Assange has battled in British courts for years to avoid being sent to the U.S., where he faces 17 charges of espionage and one charge of computer misuse over WikiLeaks’ publication of classified diplomatic and military documents more than a decade ago.

In 2021, a British district judge ruled that Assange should not be extradited because he was likely to kill himself if held under harsh U.S. prison conditions. U.S. authorities later provided assurances that the Australia-born Assange wouldn’t face the severe treatment that his lawyers said would put his physical and mental health at risk.

Those assurances led Britain’s High Court and Supreme Court to overturn the lower court’s ruling, and the British government authorized extradition in June 2022.

Assange is seeking to halt extradition by obtaining a new court hearing on parts of his case that were dismissed by the first judge.

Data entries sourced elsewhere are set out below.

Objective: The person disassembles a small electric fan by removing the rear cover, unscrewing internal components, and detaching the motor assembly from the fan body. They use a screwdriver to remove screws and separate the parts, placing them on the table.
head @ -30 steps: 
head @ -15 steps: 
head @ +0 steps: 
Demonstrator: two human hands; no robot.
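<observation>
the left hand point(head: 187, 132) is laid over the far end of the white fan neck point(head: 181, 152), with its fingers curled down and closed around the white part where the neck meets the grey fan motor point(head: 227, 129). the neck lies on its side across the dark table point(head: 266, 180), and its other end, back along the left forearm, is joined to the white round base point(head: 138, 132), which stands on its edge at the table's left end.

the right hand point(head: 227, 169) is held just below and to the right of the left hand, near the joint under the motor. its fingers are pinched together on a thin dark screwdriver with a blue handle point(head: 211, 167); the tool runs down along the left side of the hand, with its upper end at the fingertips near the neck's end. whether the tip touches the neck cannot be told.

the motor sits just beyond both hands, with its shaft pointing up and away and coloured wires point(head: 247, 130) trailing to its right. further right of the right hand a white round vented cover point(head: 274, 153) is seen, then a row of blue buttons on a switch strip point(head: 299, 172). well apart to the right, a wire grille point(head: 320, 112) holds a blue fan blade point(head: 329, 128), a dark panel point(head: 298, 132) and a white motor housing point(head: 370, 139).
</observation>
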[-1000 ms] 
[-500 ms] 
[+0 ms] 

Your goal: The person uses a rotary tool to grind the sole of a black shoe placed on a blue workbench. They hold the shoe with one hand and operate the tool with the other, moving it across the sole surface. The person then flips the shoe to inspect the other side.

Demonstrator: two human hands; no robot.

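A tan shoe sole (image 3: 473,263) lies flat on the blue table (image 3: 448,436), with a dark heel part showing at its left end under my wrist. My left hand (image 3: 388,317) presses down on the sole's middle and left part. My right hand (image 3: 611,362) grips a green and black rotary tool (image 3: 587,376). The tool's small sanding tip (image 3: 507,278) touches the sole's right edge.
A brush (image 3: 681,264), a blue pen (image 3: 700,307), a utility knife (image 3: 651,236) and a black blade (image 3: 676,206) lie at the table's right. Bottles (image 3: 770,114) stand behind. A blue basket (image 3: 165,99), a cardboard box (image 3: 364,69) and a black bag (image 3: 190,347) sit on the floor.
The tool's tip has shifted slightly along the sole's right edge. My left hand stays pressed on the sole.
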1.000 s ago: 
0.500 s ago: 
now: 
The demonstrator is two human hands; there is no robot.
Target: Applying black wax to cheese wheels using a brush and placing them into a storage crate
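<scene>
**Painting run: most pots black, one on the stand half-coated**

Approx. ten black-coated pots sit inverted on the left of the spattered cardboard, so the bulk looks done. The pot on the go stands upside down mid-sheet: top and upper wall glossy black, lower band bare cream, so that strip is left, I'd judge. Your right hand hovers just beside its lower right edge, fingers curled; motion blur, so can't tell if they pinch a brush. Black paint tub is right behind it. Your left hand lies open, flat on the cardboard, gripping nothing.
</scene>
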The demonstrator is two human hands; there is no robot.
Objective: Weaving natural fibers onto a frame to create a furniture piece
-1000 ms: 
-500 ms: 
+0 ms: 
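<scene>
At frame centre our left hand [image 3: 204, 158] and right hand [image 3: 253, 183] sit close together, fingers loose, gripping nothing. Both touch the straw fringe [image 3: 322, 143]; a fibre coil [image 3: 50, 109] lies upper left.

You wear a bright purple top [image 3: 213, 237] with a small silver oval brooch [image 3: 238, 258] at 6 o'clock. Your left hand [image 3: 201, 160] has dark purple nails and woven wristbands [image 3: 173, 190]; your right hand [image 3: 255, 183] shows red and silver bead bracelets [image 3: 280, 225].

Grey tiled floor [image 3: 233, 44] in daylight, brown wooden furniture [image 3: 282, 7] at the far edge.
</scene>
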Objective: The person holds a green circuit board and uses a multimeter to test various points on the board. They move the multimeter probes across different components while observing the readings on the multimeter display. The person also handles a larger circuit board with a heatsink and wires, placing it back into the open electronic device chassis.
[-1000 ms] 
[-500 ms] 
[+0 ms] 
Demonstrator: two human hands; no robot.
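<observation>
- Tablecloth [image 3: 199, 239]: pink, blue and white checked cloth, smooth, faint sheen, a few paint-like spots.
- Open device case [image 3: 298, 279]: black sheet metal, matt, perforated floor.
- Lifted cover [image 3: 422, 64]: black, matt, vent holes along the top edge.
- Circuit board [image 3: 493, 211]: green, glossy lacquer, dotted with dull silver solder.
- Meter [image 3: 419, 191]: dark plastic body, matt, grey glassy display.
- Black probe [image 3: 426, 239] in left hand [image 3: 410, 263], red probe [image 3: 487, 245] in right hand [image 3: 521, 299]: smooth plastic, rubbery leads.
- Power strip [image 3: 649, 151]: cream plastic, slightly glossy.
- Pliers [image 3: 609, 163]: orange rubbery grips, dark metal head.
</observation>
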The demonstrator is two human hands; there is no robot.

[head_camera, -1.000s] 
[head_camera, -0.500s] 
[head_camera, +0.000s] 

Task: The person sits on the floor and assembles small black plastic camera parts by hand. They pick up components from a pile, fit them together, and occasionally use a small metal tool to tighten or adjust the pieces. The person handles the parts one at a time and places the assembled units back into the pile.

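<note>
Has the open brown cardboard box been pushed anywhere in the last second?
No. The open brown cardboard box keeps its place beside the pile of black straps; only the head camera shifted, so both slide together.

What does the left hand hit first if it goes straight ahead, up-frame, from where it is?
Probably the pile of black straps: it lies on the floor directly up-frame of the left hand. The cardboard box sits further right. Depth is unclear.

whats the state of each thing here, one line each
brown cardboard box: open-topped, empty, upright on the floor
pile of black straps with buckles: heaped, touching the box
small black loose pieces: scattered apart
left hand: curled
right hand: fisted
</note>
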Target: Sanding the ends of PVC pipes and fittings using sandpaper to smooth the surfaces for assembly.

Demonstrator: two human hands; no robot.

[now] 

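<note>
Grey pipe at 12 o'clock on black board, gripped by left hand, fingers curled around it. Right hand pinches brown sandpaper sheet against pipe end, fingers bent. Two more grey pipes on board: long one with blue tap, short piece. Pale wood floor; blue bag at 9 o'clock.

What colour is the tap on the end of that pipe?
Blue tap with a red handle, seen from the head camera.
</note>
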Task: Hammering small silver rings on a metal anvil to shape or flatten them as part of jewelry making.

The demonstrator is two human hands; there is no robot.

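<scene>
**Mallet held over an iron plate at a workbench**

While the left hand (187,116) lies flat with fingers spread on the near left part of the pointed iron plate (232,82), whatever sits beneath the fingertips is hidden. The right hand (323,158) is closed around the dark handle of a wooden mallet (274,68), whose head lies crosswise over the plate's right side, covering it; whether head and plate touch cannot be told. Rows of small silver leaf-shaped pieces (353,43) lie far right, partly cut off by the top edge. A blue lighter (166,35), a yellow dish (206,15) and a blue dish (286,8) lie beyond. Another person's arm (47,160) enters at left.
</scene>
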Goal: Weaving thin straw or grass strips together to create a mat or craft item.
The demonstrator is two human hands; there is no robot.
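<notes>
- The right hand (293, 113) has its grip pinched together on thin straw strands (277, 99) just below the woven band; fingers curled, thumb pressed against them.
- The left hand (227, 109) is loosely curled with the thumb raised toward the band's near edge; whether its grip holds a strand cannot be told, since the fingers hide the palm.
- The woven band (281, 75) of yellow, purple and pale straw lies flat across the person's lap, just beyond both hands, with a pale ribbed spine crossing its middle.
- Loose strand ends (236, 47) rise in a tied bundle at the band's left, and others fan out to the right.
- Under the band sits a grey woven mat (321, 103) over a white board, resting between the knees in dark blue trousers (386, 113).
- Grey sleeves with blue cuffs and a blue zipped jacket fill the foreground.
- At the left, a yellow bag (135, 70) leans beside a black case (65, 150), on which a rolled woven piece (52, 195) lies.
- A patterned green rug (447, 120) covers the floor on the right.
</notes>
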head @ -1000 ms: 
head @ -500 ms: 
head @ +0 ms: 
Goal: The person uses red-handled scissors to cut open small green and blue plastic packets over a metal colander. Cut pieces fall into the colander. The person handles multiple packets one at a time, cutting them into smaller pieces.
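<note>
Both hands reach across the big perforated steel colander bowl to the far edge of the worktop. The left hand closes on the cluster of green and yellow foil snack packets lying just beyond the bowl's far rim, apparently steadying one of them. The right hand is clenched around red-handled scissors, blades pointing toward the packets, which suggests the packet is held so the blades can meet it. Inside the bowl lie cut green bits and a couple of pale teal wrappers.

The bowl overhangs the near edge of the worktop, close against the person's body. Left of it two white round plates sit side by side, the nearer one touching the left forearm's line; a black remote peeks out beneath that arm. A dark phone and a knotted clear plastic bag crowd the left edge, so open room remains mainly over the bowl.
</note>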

But in a ruling made public on Friday, Swift said all eight parts of Assange’s potential appeal were not “arguable” and should not be heard.

“The proposed appeal comes to no more than an attempt to re-run the extensive arguments made to and rejected by the district judge,” he said.

Assange’s wife, Stella Assange, said the WikiLeaks founder would make a new appeal attempt at a High Court hearing on Tuesday. He has almost exhausted his avenues of appeal in the U.K. but could still try to take his case to the European Court of Human Rights.